Has "percent" been defined with integer type before, such that the assigned value is rounded?
I cannot imagine what "0.0=100% and 0.5=0%" means. If you are looking for the relation of the values inside a range, it is not meaningful to assigne percentage values to the limits.
Cam Salzberger
Cam Salzberger on 14 Jul 2017
Frequently in this kind of situation, it helps to divide up the problem. What do you get when you just do:
x = [0 0.25 0.5 0.75 1];
percent = nnz(x <= 0.5 & x >= 0) / numel(x);
disp(percent)
or look at your "percent" variable in the Variable Browser. This will tell you if you are calculating "percent" in the way that you want to. I'm really not sure what you mean by 0.000000=100% and 0.500000=0%.

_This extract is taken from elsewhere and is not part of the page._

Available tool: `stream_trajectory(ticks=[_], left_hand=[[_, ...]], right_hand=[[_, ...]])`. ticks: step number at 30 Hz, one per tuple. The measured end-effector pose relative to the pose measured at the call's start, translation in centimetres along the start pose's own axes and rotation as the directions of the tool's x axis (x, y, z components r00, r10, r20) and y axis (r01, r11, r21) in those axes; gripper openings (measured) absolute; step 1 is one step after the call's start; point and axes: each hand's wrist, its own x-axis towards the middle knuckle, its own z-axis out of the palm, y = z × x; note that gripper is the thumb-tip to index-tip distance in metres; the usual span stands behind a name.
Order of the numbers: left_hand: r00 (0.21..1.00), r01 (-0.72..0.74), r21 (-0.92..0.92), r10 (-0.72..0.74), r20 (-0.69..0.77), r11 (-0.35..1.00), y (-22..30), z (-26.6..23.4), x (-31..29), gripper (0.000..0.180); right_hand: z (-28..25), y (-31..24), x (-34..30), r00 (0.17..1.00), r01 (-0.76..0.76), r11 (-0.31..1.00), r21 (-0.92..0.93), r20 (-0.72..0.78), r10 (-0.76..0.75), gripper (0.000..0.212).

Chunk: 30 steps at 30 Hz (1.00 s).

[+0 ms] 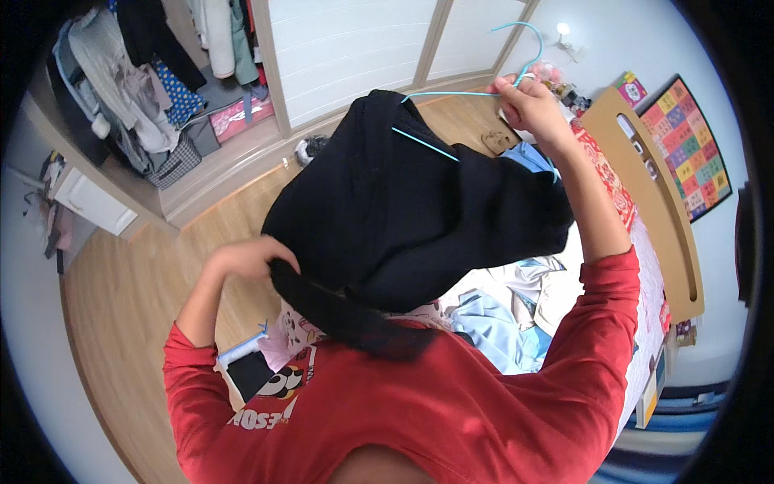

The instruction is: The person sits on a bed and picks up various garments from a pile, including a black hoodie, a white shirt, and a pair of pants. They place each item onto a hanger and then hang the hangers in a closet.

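Observation:
My right hand (528, 106), raised at the upper right, is closed round the neck of a light-blue wire clothes hanger (459, 93). From the hanger hangs a black garment (379, 210), spread across the middle of the view. Its fabric covers much of the hanger; the upper wire and a stretch of the lower bar show. At the garment's lower left edge my left hand (251, 256) is closed on the cloth, with its fingertips partly hidden. A black sleeve-like piece (343, 319) dangles below that hand, in front of my red top.
An open wardrobe (274, 73) with hanging clothes stands at the upper left, beside white sliding doors (347, 48). On the right is a bed with a wooden headboard (657, 185) and light-blue clothes (496, 327) lying on it. A dark open box (250, 375) is at the lower left.

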Motion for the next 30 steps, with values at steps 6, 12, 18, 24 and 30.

Once you determine that you are calculating "percent" correctly, you can then try to put it into the uicontrol. As Walter said, you'll want to multiply by 100 if you want a true percentage. As J Smith said, you'll want to convert the number to a string before setting it to the String property of a uicontrol.
If that's not working, try opening the GUI in GUIDE, and hard-coding the value in there. Does that work as expected? You can also try specifying precision with more control using either:
num2str(percent,'%.2f')
or
sprintf('%.2f',percent)
So what are you getting for disp(percent)?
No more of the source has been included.